* **Exercise instructions**:
Look through the data below and count each line where the word "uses" appears. Reply with the count alone.
::: Recorded information :::
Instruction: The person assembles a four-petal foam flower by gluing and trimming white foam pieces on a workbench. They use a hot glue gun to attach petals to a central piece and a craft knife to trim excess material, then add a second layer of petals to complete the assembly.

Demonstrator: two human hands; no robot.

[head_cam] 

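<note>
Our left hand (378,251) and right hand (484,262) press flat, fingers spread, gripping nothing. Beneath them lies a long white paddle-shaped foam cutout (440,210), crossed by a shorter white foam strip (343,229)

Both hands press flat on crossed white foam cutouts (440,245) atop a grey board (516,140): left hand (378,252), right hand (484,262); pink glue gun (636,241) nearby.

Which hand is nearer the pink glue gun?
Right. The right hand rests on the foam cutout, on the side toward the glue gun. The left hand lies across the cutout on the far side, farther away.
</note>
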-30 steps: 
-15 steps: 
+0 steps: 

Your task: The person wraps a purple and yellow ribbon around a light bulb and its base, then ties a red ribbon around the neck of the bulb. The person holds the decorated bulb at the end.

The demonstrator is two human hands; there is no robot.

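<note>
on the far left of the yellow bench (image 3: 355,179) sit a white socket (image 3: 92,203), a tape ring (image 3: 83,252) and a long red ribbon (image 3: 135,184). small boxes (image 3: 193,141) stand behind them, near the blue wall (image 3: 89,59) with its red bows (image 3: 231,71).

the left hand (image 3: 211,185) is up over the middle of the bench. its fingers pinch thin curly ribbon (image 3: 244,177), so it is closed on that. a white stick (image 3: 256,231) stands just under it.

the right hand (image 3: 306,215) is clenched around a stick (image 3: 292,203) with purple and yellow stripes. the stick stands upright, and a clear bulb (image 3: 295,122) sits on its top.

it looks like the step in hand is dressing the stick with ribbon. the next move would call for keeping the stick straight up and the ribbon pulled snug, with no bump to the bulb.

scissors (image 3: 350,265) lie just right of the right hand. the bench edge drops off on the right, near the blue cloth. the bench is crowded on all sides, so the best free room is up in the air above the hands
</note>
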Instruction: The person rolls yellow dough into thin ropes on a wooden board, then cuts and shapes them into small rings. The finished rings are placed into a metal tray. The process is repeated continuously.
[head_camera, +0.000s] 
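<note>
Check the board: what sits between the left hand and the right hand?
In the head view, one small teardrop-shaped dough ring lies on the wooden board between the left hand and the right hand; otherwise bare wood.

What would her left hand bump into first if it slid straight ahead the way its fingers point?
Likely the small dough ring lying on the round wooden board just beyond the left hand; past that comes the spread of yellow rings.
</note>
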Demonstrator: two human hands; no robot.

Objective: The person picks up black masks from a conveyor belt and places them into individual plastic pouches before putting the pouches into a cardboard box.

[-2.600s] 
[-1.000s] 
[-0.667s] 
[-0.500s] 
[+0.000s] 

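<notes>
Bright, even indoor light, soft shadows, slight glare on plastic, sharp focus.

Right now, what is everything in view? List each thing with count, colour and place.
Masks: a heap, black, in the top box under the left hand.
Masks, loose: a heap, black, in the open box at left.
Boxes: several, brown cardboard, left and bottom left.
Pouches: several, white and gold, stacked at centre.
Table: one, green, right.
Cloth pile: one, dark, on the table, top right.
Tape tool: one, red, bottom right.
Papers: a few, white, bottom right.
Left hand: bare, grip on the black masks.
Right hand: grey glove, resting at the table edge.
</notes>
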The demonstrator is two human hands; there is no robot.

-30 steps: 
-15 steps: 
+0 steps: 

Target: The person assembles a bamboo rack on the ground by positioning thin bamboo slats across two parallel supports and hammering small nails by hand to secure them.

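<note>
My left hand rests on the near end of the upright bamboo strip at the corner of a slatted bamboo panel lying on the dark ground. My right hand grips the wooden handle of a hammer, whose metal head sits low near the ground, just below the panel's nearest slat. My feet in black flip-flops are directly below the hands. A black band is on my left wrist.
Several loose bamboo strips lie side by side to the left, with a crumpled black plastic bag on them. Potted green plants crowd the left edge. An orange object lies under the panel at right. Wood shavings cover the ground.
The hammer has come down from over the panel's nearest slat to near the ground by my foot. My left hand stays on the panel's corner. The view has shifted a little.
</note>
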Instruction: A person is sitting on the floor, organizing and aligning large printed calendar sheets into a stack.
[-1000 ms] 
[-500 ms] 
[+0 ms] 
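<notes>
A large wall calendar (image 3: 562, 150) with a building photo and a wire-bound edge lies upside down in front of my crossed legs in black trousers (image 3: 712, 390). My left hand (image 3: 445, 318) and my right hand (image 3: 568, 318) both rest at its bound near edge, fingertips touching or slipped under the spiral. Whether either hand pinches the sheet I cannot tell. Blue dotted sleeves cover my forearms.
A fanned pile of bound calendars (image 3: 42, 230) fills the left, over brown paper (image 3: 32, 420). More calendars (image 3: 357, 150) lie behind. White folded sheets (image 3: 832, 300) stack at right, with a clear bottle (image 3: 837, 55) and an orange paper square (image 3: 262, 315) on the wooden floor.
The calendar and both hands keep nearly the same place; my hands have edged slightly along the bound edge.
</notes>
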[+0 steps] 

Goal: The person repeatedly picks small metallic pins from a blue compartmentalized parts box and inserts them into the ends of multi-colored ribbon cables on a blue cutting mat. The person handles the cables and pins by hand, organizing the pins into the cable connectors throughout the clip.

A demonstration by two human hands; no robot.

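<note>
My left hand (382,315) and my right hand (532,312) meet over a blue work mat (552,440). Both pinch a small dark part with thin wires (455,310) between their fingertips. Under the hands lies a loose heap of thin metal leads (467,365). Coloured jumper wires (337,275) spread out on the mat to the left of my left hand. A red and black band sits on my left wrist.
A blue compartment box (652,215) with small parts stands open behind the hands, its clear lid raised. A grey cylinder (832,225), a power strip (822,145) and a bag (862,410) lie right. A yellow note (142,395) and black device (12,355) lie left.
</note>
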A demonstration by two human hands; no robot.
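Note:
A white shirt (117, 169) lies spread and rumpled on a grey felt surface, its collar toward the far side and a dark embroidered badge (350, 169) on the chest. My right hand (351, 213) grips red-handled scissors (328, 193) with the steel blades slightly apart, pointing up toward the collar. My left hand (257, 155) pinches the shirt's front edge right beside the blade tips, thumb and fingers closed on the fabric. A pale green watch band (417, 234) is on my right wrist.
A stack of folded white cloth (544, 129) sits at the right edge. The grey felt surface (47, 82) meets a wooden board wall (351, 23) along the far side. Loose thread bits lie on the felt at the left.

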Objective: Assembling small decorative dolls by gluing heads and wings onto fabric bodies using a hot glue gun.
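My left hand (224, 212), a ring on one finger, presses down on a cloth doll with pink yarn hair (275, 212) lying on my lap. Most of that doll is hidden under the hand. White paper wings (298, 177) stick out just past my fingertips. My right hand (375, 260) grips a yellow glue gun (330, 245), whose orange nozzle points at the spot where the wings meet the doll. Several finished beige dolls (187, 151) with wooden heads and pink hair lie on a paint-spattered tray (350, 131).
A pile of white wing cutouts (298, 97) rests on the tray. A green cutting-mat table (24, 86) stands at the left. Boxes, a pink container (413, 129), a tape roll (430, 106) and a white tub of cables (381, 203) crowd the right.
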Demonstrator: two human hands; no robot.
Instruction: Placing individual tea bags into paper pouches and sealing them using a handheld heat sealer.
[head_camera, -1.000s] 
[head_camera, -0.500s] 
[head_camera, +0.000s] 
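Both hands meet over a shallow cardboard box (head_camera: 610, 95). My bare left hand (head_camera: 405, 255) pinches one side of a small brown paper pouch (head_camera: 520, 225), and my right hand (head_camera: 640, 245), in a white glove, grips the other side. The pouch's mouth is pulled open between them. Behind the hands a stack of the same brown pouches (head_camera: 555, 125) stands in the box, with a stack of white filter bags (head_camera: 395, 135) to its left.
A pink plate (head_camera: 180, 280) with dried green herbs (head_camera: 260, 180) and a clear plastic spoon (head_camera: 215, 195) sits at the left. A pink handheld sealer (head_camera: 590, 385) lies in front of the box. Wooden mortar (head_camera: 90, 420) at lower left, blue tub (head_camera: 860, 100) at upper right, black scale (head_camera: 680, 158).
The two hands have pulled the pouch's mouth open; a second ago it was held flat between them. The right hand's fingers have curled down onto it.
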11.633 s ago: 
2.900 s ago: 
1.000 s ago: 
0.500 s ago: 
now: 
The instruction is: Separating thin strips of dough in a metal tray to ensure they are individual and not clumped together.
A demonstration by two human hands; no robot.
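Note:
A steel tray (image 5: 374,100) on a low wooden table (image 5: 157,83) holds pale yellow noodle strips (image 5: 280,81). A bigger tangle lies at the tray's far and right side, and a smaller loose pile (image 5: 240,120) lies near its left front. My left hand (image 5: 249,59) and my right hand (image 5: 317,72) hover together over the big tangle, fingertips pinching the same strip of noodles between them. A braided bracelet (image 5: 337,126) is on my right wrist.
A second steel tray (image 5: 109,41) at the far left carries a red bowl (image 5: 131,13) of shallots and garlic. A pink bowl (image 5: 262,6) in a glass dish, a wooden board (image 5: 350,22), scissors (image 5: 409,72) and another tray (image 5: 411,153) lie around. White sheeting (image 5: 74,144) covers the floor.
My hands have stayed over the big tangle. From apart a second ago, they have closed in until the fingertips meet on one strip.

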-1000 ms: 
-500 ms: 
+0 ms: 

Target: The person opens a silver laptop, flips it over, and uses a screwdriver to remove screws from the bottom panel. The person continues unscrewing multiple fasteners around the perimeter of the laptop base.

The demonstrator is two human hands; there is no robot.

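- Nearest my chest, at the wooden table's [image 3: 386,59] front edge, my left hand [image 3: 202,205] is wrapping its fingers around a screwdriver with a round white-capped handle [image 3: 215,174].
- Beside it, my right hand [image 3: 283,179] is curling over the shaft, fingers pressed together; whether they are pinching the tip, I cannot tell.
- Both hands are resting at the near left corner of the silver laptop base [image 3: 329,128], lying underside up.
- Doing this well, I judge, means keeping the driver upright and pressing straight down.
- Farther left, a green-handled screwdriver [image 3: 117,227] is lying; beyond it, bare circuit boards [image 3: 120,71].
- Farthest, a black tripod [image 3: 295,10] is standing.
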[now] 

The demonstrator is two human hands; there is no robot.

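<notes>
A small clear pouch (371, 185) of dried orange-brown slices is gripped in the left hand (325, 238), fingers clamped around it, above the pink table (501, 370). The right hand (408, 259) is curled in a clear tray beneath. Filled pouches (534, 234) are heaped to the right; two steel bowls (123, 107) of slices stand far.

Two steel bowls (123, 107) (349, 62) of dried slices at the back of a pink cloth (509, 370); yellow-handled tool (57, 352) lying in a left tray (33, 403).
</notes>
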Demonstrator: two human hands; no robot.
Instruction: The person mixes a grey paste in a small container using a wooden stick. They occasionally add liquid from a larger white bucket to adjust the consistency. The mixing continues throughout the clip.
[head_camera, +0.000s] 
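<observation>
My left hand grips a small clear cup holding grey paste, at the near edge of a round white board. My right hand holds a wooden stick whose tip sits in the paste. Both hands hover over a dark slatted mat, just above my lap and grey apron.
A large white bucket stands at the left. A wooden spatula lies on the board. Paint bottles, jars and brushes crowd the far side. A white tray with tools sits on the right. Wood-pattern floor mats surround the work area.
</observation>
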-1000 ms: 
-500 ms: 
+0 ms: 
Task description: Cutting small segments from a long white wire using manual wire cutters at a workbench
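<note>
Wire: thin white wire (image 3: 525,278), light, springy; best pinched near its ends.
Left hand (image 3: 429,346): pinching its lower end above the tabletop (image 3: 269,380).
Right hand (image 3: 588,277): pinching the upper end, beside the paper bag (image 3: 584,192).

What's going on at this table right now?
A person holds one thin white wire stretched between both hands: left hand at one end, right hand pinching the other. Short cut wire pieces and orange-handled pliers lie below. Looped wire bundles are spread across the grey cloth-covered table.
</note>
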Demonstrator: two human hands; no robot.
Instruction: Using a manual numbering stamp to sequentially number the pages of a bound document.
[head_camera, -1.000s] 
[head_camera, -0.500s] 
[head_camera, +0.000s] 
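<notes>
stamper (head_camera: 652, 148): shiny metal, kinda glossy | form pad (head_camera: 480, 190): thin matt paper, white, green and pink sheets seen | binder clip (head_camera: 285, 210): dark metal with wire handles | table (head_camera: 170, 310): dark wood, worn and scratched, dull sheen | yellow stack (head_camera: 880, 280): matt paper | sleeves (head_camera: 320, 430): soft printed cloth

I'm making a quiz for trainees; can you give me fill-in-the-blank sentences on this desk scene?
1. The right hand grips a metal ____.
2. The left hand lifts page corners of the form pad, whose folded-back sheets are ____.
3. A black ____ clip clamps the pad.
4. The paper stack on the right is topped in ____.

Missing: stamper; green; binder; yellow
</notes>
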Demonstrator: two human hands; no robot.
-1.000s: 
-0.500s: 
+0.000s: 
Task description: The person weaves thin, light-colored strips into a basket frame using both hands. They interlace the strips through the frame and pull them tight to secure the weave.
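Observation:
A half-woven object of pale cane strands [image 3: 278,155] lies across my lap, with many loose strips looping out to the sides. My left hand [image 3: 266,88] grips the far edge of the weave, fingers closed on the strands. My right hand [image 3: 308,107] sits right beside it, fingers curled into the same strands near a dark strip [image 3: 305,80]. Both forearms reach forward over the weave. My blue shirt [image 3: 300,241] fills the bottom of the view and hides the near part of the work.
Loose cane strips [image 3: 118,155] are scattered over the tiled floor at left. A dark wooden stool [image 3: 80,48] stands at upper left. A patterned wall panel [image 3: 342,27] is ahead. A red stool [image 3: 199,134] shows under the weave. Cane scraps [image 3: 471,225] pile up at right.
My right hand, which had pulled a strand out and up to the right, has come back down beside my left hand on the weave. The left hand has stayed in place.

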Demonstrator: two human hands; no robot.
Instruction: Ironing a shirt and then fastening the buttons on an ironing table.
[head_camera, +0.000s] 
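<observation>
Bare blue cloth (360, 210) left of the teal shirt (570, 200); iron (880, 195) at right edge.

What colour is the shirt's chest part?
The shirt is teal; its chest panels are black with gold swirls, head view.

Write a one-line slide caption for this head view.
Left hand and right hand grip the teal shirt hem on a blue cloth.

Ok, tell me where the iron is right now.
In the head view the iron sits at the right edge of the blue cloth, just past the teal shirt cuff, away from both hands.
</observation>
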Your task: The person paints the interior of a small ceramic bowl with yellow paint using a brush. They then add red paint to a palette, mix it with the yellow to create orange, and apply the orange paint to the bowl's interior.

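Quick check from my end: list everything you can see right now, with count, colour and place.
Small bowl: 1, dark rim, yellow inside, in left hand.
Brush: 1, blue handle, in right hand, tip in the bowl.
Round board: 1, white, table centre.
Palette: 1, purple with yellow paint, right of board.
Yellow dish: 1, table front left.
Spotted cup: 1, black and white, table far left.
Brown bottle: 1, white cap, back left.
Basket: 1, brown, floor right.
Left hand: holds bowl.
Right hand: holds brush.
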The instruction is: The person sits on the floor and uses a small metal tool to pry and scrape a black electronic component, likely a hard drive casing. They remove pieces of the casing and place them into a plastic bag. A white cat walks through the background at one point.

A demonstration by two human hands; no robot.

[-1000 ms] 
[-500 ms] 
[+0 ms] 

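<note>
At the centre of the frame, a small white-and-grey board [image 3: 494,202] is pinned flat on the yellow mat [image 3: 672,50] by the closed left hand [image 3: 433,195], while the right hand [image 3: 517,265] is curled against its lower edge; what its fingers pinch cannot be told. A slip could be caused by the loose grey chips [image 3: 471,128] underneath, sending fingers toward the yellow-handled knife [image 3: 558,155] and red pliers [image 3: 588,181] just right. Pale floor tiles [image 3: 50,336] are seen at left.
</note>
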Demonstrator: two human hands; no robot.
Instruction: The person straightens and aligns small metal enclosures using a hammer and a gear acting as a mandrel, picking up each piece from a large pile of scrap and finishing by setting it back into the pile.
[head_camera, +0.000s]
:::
* **Output of the task**:
2